AIM OF THE TASK:
Word for word, print each line of the listing below; pictures stay out.

DATA SHOWN: Begin

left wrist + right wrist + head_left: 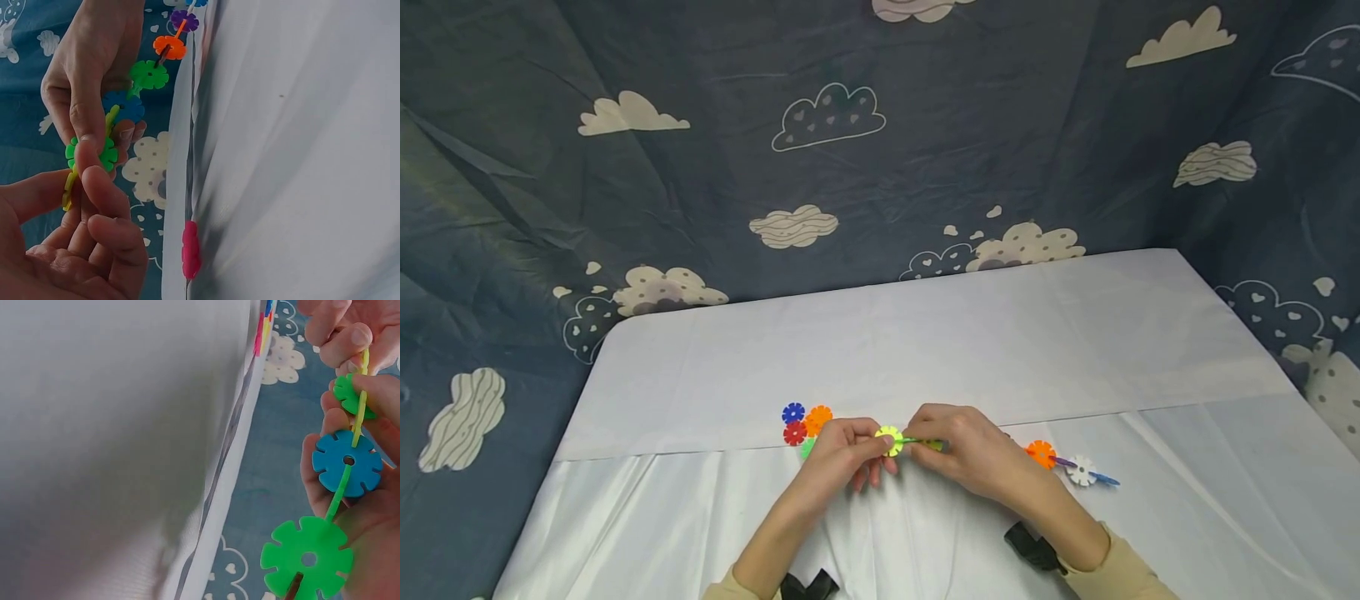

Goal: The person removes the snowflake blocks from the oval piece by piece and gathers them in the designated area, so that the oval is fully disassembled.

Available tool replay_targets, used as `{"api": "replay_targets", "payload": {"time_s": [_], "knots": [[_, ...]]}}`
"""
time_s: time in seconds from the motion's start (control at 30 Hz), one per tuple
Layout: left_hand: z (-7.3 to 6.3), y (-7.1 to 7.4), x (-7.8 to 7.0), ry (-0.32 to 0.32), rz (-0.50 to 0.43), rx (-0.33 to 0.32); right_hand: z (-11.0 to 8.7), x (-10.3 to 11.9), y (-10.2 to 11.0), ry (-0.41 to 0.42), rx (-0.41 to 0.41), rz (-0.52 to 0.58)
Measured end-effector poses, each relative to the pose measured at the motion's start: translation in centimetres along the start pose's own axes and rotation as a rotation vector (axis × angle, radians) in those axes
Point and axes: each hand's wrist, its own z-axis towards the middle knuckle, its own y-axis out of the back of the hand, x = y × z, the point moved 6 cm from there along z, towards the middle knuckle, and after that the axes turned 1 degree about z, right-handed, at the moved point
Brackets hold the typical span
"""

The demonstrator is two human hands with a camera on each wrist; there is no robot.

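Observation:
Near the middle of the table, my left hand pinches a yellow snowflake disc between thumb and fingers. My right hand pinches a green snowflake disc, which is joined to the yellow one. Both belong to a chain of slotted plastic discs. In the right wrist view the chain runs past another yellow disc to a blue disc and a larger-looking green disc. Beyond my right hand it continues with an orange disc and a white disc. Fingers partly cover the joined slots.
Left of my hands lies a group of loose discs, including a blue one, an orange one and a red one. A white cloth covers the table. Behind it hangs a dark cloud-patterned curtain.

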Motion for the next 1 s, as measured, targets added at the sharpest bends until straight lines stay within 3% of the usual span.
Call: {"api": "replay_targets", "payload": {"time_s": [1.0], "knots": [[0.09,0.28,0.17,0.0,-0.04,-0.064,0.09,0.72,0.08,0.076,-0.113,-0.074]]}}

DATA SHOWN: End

WRITTEN ANSWER:
left wrist + right wrist + head_left: 

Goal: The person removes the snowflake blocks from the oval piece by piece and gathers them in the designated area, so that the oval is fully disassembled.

Available tool replay_targets, used as `{"api": "replay_targets", "payload": {"time_s": [_], "knots": [[_, ...]]}}`
"""
time_s: time in seconds from the motion's start (control at 30 Hz), one per tuple
Layout: left_hand: z (-7.3 to 6.3), y (-7.1 to 7.4), x (-7.8 to 7.0), ry (-0.32 to 0.32), rz (-0.50 to 0.43), rx (-0.33 to 0.32); right_hand: z (-11.0 to 8.7), x (-10.3 to 11.9), y (-10.2 to 11.0), ry (-0.41 to 0.42), rx (-0.41 to 0.41), rz (-0.52 to 0.58)
Measured end-effector poses, each relative to the pose measured at the motion's start: translation in centimetres along the start pose's own axes and rotation as a rotation vector (axis × angle, radians) in those axes
Point and axes: each hand's wrist, its own z-axis towards the middle knuckle, its own y-axis out of the back of the hand, x = y × z, the point moved 6 cm from there along z, towards the middle knuckle, and after that the axes turned 1 degree about z, right-handed, at the moved point
Brackets hold the typical span
"""

The demonstrator is two human hands with a camera on each wrist; there is no robot.

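Observation:
Near the middle of the table, my left hand pinches a yellow snowflake disc between thumb and fingers. My right hand pinches a green snowflake disc, which is joined to the yellow one. Both belong to a chain of slotted plastic discs. In the right wrist view the chain runs past another yellow disc to a blue disc and a larger-looking green disc. Beyond my right hand it continues with an orange disc and a white disc. Fingers partly cover the joined slots.
Left of my hands lies a group of loose discs, including a blue one, an orange one and a red one. A white cloth covers the table. Behind it hangs a dark cloud-patterned curtain.
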
Motion for the next 1 s, as measured, targets added at the sharpest bends until straight lines stay within 3% of the usual span.
Call: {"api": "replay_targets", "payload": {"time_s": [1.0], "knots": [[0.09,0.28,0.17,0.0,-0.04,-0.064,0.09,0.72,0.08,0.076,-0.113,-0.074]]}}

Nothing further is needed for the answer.